■ **YOUR TASK**
When you restate the data, keep every word as it is and drop the images.

■ **COLLECTED DATA**

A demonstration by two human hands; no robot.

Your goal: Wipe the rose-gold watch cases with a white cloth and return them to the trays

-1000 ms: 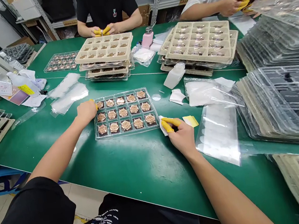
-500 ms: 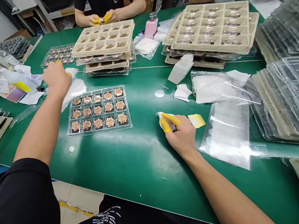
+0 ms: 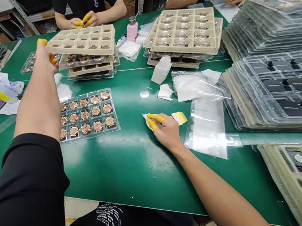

■ **RESPONSE**
A demonstration by two human hands; no robot.

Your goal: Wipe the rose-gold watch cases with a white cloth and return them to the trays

-1000 ms: 
-500 ms: 
+0 ms: 

The requested output has been given in full.